If you want to make the case that Francis shouldn’t buy, given the inflated prices on the market today (Ryan Hartman moved for a first-rounder, for heaven’s sake), fine. If you want to make the case that Francis shouldn’t sell, given that they’re just out of the playoffs and are one winning streak away from being right back in it, fine.
But both of those can’t be true. Francis sat on his hands Monday. He didn’t improve his team, either now or for the future. And that’s inexcusable.
It was a seller’s market at the deadline, and honestly it would be more understandable if Francis had just started selling pieces off - Derek Ryan, Lee Stempniak, name a player - because at least then there wouldn’t be any delusions. If the St. Louis Blues, who are one point out of the playoffs, decided to essentially throw up the white flag by trading Stastny, who do the Hurricanes think they’re fooling?
What gives Francis the impression that the team as currently constructed can make the playoffs? This season is four months old. You are who you are. And the Hurricanes, right now, are not a playoff team, nor will they be when the first weekend of April rolls around.
Sure, this is partly on Peters, even though he has been shouting from the rooftops that he wants help going all the way back to last summer. This is an organizational failing. It’s on Francis for not being decisive and muddling his way through the season. It’s on Peters for not properly using his players. It’s on everyone on the roster.
Francis continued to toe the company line on Monday. We’re not going to sacrifice the future. The prices to buy were too high. We think we have a team that can make it, and remember, we’re only three points out. And on, and on, and on. It’s a straight copy and paste from last year, and the year before that, and the year before that. Pull back the curtain and there’s nothing there.
“I think, from where we were to where we are now, is better,” Francis told the media. “We’re in a playoff hunt, and this is a legitimate one.

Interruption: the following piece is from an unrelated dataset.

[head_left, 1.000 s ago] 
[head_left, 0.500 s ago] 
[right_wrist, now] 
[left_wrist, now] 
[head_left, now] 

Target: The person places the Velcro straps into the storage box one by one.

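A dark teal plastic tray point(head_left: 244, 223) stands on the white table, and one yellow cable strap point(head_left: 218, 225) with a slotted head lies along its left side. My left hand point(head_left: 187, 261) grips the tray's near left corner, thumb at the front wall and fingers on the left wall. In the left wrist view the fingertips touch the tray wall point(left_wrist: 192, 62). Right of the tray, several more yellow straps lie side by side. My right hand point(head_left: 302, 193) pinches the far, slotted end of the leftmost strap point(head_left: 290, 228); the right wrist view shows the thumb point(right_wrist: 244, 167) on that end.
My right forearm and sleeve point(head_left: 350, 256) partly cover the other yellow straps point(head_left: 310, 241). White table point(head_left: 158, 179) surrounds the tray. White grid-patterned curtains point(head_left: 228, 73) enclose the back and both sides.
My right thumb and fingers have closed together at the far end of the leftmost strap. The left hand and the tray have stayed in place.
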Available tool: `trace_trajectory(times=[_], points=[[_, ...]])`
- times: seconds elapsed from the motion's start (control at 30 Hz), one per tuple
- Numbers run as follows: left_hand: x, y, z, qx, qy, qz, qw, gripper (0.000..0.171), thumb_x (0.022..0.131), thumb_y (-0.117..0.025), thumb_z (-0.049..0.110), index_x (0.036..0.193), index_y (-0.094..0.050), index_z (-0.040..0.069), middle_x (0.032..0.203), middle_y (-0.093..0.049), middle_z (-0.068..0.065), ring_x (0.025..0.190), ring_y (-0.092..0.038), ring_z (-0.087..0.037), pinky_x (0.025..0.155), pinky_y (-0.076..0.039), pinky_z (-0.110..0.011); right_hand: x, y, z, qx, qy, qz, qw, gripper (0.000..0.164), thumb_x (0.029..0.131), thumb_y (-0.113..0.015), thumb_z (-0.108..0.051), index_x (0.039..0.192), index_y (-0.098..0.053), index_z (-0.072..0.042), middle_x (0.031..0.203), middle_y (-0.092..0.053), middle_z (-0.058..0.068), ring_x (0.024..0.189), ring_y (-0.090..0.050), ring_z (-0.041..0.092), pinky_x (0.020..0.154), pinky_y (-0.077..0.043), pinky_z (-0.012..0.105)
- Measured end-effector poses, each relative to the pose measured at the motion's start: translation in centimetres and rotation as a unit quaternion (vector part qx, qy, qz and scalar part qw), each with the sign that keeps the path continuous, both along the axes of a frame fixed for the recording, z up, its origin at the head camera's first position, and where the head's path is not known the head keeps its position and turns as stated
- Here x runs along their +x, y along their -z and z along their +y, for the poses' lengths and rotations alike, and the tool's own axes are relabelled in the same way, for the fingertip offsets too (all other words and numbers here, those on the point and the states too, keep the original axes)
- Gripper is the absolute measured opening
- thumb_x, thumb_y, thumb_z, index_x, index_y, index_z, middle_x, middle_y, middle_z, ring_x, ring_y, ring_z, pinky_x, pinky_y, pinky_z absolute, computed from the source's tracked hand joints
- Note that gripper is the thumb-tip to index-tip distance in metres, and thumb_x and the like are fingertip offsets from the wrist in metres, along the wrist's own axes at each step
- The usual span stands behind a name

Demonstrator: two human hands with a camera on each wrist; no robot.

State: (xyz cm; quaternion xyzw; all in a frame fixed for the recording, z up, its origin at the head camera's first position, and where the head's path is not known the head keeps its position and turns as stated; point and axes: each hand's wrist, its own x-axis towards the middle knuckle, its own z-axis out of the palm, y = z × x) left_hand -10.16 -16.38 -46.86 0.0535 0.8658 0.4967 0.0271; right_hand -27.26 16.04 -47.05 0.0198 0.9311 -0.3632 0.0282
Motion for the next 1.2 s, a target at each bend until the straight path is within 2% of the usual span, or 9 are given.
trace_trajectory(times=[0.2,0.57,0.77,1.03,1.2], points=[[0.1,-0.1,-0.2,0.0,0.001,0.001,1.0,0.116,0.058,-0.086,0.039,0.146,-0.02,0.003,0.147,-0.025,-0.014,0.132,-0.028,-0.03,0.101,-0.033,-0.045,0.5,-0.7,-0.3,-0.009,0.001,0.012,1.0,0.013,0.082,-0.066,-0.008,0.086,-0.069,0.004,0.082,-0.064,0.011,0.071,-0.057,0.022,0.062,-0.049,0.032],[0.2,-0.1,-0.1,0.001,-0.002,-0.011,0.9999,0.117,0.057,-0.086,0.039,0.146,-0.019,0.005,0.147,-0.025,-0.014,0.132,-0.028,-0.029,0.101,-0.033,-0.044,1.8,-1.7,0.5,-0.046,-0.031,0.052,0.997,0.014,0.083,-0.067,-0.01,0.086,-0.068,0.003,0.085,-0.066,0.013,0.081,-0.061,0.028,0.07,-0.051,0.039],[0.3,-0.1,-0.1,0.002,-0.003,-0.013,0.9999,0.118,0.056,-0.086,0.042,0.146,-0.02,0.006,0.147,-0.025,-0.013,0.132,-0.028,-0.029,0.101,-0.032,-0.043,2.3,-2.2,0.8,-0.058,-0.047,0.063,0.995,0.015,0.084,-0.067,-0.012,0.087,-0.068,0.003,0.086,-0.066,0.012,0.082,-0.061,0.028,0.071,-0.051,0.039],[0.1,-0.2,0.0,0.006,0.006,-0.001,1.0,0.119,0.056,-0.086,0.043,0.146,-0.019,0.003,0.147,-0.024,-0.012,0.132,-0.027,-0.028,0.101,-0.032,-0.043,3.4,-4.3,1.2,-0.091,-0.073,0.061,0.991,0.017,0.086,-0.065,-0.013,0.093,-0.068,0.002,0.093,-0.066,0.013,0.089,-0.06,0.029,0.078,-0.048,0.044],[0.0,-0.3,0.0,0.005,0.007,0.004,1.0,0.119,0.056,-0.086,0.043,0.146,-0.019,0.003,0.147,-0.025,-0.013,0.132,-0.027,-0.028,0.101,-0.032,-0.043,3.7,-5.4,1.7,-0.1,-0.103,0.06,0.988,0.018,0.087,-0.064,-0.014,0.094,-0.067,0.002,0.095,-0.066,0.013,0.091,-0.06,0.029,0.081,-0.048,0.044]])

The next 20 games we’ll get a pretty good read on our players moving forward.”
Honest question: if we’re 60 games into the season, and you need the final 20 to “get a pretty good read,” what were the first sixty games for?
The inaction on Monday specifically can be defended, when taken in a vacuum. But it continues a troubling trend. The trade of Jooris was the Canes’ first trade since acquiring Marcus Kruger in July of last year. Part of Francis’ job is trying to make his team better, by whatever means necessary. After the last eight months of inaction, can anyone say with a straight face that he has made the team better this season?
Give Francis credit: every time he meets the media, his explanations are completely defensible. But it’s the bigger picture that’s the problem, and that’s where Francis’ shortcomings come into focus. By being so focused on the process that should lead to the desired results, no deviation from that process even enters the equation.
We’re four years into this rebuild, and the Hurricanes are spinning their wheels. Who you want to assign the majority of the blame to is irrelevant. There is plenty to go around, and this season is six weeks away from going down as a spectacular failure.
And that calls for a house cleaning. Four years is long enough. If Francis isn’t going to do something about a roster that everyone agreed should be a playoff-bound one and likely won’t be - and he might get one more shot at it this summer - then it’s time for Dundon to find someone who will.